WORK REQUIRED: The answer should hold only the lines from the beginning of the listing below to the line containing "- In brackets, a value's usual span", both included, with every picture left out.

PROVIDED MATERIAL:
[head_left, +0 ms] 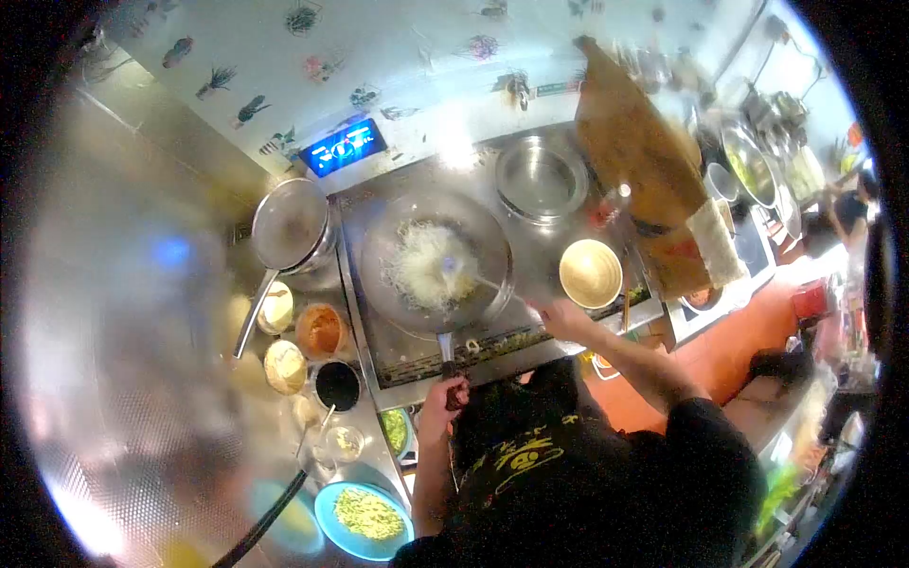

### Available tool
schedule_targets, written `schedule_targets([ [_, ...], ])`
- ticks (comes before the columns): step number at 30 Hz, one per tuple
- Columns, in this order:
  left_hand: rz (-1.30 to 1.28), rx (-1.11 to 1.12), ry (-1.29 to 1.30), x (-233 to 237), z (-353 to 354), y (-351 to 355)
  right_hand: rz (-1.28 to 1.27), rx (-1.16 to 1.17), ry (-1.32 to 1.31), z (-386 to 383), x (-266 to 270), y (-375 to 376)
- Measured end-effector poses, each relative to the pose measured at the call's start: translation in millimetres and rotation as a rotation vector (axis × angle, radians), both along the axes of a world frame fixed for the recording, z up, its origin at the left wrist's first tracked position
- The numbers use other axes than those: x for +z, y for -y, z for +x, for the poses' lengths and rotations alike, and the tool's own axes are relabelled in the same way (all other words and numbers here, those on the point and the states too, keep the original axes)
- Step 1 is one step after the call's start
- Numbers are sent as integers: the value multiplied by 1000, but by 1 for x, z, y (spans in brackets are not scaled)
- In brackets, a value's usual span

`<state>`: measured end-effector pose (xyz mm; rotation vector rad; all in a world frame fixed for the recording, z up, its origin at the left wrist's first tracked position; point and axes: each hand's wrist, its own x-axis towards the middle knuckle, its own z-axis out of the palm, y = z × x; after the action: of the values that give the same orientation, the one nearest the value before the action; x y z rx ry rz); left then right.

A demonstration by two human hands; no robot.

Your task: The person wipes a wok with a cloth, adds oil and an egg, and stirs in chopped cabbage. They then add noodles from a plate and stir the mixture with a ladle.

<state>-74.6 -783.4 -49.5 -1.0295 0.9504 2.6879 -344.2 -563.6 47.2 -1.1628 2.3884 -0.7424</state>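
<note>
A large wok (pixel 386 293) sits on the steel stove and holds a heap of pale, thin noodle-like food (pixel 426 265). My left hand (pixel 442 407) is wrapped round the wok's dark handle (pixel 451 371) at the stove's front edge. To the right, my right hand (pixel 565 322) is closed on the end of a utensil (pixel 490 284). The utensil's far end lies in the food, and its shape there is blurred. Near my right hand stands a light tan bowl (pixel 591 274).
A metal pot (pixel 542 180) stands behind the bowl. Left of the wok are a long-handled strainer (pixel 291 224), containers with an orange-brown paste (pixel 322 329) and dark liquid (pixel 338 385), and a blue bowl of chopped food (pixel 327 530). A red-capped bottle (pixel 611 204) is at the right.
</note>
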Motion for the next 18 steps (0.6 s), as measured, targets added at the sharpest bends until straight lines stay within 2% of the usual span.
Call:
schedule_targets([
  [1,71,10,44,-2,-3,1,-109,68,-135,7,-2,-13],
  [3,39,34,108,17,-9,-1,216,73,24,13,-5,-3],
  [4,-126,-6,71,35,-9,-4,304,53,41,12,-2,14],
  [5,-170,-4,48,41,-12,-6,391,38,49,7,12,33],
  [6,-213,-2,26,47,-15,-8,332,31,10,1,22,44],
  [9,-8,28,16,24,-8,-2,96,9,-77,8,9,14],
  [11,91,-55,-50,4,-7,2,133,78,-108,17,15,5],
  [13,-111,-24,65,40,-13,-6,184,83,-82,21,18,17],
  [15,-96,18,98,47,-16,-12,252,51,-22,-3,16,51],
  [18,290,62,88,-1,-3,11,265,-19,18,-3,18,36],
])
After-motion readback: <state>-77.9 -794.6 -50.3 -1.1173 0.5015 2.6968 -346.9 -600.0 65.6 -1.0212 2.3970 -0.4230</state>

FINISHED EXERCISE:
[head_left, +0 ms] 

### Available tool
schedule_targets, written `schedule_targets([ [_, ...], ])`
- ticks (comes before the columns): step number at 30 Hz, one per tuple
- Columns, in this order:
  left_hand: rz (-1.30 to 1.28), rx (-1.11 to 1.12), ry (-1.29 to 1.30), x (-233 to 237), z (-353 to 354), y (-351 to 355)
  right_hand: rz (-1.28 to 1.27), rx (-1.16 to 1.17), ry (-1.32 to 1.31), z (-386 to 383), x (-266 to 270), y (-375 to 376)
- Measured end-effector poses, each relative to the pose measured at the call's start: translation in millimetres and rotation as a rotation vector (axis × angle, radians), both along the axes of a world frame fixed for the recording, z up, its origin at the left wrist's first tracked position
- The numbers use other axes than those: x for +z, y for -y, z for +x, for the poses' lengths and rotations alike, and the tool's own axes are relabelled in the same way (all other words and numbers here, those on the point and the states too, keep the original axes)
- Step 1 is one step after the call's start
- Numbers are sent as integers: the value multiplied by 1000, but by 1 for x, z, y (spans in brackets are not scaled)
- In brackets, a value's usual span

No additional response is required.